> EXERCISE OBJECTIVE: Your answer should be a faithful copy of the entire listing.

Top of SUPPLIED MATERIAL

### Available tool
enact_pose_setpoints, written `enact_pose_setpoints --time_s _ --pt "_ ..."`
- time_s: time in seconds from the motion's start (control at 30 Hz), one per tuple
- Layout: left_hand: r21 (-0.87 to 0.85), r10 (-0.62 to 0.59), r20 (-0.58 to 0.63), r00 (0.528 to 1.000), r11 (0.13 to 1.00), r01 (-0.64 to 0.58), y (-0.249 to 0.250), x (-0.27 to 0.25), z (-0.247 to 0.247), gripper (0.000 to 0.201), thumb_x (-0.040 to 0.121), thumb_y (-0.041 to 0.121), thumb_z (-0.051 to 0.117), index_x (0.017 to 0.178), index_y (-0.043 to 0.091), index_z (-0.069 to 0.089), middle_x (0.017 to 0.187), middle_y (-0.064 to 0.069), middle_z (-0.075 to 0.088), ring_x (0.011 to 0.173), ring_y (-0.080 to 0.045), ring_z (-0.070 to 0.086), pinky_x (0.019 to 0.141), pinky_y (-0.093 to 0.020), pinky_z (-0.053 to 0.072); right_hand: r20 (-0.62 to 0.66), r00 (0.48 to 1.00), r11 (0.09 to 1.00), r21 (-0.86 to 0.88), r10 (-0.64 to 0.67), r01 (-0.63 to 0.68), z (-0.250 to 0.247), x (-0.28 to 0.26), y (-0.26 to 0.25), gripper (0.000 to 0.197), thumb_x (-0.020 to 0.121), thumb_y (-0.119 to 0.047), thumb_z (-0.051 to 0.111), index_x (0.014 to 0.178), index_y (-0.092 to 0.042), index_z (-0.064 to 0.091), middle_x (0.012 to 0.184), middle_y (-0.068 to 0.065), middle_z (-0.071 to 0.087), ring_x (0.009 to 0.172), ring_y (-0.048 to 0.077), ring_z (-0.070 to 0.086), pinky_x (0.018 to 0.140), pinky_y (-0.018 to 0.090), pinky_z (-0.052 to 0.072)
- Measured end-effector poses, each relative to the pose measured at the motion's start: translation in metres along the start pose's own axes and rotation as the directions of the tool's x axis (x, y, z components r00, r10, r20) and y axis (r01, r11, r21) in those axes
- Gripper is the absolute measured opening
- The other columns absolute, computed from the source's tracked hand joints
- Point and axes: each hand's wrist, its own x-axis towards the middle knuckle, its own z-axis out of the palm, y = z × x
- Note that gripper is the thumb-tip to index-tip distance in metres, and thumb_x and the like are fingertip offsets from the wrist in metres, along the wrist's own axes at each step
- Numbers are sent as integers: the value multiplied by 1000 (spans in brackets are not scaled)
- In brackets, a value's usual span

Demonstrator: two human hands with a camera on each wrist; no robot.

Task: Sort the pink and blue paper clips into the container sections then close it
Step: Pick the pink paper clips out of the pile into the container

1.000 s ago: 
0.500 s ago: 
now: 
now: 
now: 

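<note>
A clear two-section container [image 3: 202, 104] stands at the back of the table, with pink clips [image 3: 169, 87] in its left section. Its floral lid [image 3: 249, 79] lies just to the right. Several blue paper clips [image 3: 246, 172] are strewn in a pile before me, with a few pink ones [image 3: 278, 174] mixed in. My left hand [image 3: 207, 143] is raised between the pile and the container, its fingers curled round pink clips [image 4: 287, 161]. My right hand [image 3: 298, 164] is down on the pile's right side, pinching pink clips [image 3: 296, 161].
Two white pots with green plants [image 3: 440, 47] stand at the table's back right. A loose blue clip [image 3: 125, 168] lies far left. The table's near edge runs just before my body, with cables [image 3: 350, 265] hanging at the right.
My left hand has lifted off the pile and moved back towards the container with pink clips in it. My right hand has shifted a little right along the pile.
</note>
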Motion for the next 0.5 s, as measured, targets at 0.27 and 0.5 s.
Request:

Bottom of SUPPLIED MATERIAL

> FINISHED EXERCISE:
### Available tool
enact_pose_setpoints, written `enact_pose_setpoints --time_s _ --pt "_ ..."`
- time_s: time in seconds from the motion's start (control at 30 Hz), one per tuple
- Layout: left_hand: r21 (-0.87 to 0.85), r10 (-0.62 to 0.59), r20 (-0.58 to 0.63), r00 (0.528 to 1.000), r11 (0.13 to 1.00), r01 (-0.64 to 0.58), y (-0.249 to 0.250), x (-0.27 to 0.25), z (-0.247 to 0.247), gripper (0.000 to 0.201), thumb_x (-0.040 to 0.121), thumb_y (-0.041 to 0.121), thumb_z (-0.051 to 0.117), index_x (0.017 to 0.178), index_y (-0.043 to 0.091), index_z (-0.069 to 0.089), middle_x (0.017 to 0.187), middle_y (-0.064 to 0.069), middle_z (-0.075 to 0.088), ring_x (0.011 to 0.173), ring_y (-0.080 to 0.045), ring_z (-0.070 to 0.086), pinky_x (0.019 to 0.141), pinky_y (-0.093 to 0.020), pinky_z (-0.053 to 0.072); right_hand: r20 (-0.62 to 0.66), r00 (0.48 to 1.00), r11 (0.09 to 1.00), r21 (-0.86 to 0.88), r10 (-0.64 to 0.67), r01 (-0.63 to 0.68), z (-0.250 to 0.247), x (-0.28 to 0.26), y (-0.26 to 0.25), gripper (0.000 to 0.197), thumb_x (-0.020 to 0.121), thumb_y (-0.119 to 0.047), thumb_z (-0.051 to 0.111), index_x (0.014 to 0.178), index_y (-0.092 to 0.042), index_z (-0.064 to 0.091), middle_x (0.012 to 0.184), middle_y (-0.068 to 0.065), middle_z (-0.071 to 0.087), ring_x (0.009 to 0.172), ring_y (-0.048 to 0.077), ring_z (-0.070 to 0.086), pinky_x (0.018 to 0.140), pinky_y (-0.018 to 0.090), pinky_z (-0.052 to 0.072)
- Measured end-effector poses, each relative to the pose measured at the motion's start: translation in metres along the start pose's own axes and rotation as the directions of the tool's x axis (x, y, z components r00, r10, r20) and y axis (r01, r11, r21) in those axes
- Gripper is the absolute measured opening
- The other columns absolute, computed from the source's tracked hand joints
- Point and axes: each hand's wrist, its own x-axis towards the middle knuckle, its own z-axis out of the palm, y = z × x
- Note that gripper is the thumb-tip to index-tip distance in metres, and thumb_x and the like are fingertip offsets from the wrist in metres, along the wrist's own axes at each step
- Numbers are sent as integers: the value multiplied by 1000 (spans in brackets are not scaled)
- In brackets, a value's usual span

Demonstrator: two human hands with a camera on each wrist; no robot.

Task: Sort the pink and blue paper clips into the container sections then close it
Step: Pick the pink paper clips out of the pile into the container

1.000 s ago: 
0.500 s ago: 
now: 
now: 
now: 

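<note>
A clear two-section container [image 3: 202, 104] stands at the back of the table, with pink clips [image 3: 169, 87] in its left section. Its floral lid [image 3: 249, 79] lies just to the right. Several blue paper clips [image 3: 246, 172] are strewn in a pile before me, with a few pink ones [image 3: 278, 174] mixed in. My left hand [image 3: 207, 143] is raised between the pile and the container, its fingers curled round pink clips [image 4: 287, 161]. My right hand [image 3: 298, 164] is down on the pile's right side, pinching pink clips [image 3: 296, 161].
Two white pots with green plants [image 3: 440, 47] stand at the table's back right. A loose blue clip [image 3: 125, 168] lies far left. The table's near edge runs just before my body, with cables [image 3: 350, 265] hanging at the right.
My left hand has lifted off the pile and moved back towards the container with pink clips in it. My right hand has shifted a little right along the pile.
</note>
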Motion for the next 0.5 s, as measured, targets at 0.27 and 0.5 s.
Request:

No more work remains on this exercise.